O futebol, como procura demonstrar Betty Milan, serve de pano de fundo para tudo. Até para o racismo. A tragédia de 1950 no Maracanã, quando perdemos a Copa para o Uruguai, teve também esta explicação: “O azar demasiado explicava-lhes a derrota. Mas a desgraça foi atribuída sobretudo à deficiência de uma raça de índios e pretos, mestiça. Dois jogadores da seleção, ambos negros, tornaram-se bodes expiatórios. (…) O racismo servia para minorar a frustração, porém não houve como superá-la.”

Sobre o livro de Betty Milan, escreveu Edilberto Coutinho: “Boa de catimba, em ousados jogos-de-cintura linguístico-psicanalíticos, a psicanalista Betty Milan dá um olé nos preconceitos que fazem alguns intelectuais mais obtusa e convencionalmente formais desprezarem o futebol – apesar de toda a beleza do espetáculo e de sua forte carga emocional, permanente fonte de drama… ”

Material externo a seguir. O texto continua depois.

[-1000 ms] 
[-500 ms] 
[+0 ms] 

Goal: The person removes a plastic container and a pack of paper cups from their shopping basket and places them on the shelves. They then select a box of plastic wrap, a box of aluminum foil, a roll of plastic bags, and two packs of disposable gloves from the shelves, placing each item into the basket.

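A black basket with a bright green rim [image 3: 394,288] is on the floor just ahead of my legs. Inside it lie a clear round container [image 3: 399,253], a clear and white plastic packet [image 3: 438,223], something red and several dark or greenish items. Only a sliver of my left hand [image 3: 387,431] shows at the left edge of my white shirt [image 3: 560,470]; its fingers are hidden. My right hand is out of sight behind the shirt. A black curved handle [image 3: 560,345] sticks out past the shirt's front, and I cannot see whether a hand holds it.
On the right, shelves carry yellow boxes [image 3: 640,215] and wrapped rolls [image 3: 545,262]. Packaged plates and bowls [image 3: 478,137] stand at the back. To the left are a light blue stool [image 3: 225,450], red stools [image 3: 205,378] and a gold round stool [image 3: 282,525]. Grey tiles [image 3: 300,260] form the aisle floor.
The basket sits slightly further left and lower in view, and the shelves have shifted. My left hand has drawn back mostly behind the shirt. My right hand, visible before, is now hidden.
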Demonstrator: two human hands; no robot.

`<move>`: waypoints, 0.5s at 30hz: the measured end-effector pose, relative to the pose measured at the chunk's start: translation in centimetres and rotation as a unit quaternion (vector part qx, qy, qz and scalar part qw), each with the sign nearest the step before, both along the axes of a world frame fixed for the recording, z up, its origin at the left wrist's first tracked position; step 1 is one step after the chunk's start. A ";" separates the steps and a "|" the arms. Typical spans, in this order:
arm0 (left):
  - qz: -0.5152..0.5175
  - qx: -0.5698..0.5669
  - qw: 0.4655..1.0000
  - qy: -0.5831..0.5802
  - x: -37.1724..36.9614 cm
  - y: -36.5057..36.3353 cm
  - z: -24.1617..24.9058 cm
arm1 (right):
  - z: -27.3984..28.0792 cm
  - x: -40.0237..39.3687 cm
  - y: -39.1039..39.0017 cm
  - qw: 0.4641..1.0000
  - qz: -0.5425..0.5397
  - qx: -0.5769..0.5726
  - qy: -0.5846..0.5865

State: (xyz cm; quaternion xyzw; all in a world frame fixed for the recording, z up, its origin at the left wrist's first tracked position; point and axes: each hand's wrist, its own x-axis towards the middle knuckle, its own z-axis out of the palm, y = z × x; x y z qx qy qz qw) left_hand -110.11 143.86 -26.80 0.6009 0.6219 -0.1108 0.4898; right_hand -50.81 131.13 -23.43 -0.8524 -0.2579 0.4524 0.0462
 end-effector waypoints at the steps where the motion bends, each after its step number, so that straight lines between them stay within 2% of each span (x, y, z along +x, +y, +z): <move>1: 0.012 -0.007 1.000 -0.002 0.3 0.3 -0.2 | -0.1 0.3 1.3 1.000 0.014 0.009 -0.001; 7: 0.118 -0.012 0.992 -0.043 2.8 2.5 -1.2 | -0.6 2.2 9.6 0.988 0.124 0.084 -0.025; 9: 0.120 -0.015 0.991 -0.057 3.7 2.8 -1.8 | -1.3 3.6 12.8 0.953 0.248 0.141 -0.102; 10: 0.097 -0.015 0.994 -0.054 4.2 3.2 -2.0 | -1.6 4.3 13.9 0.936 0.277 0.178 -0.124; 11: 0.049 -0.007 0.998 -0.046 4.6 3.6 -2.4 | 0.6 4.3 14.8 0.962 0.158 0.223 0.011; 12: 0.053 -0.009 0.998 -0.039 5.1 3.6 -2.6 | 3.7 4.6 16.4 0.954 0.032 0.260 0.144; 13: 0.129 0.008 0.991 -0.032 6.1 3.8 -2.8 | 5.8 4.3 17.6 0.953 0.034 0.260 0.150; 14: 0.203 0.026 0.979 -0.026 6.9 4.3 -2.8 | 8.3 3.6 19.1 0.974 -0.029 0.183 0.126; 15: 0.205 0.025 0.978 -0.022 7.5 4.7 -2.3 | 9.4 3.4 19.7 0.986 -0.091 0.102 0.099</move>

A autora recolheu uma série de depoimentos de jogadores para o enriquecimento de seu livro. Eis alguns:

O goleiro precisa tratar a bola como se ela fosse uma mulher. Você abraça com carinho, dispensa uma atenção especial. Noventa minutos à espera dela: sim, o goleiro afaga a menina no peito enquanto os outros a maltratam chutando.
Gilmar Santos Neves, goleiro bicampeão mundial em 58 e 62.

(Aliás, esta declaração de Gilmar poderia ser escrita pelo jornalista João Saldanha: “O goleiro deve dormir abraçado com a bola. Se for casado, com as duas”.)

O futebol é espetáculo. Depende muito de público. Se você não traz a emoção para o seu lado, você não produz o suficiente. Aprendi a interpretar a reação do público em relação ao que está acontecendo no campo, ou no palco, e passei a usá-la como estímulo. O jogador de futebol é um artista.
Sócrates Brasileiro de Oliveira, capitão da Seleção Canarinho em 82 e 86.

O Brasil se tornou um celeiro de jogadores. Os grandes estão indo para a Itália, onde os campeonatos têm mais público, a motivação é maior, se joga somente uma vez por semana.
Zico, da Seleção em 78, 82 e 86.

_______________
1. Duda Guennes, jornalista brasileiro radicado em Portugal desde 1974, foi colunista do jornal A Bola, de Lisboa, durante 25 anos, passando depois a correspondente do Jornal do Commercio, de Recife. Publicado no jornal A Bola, de Lisboa, em 12/05/1990.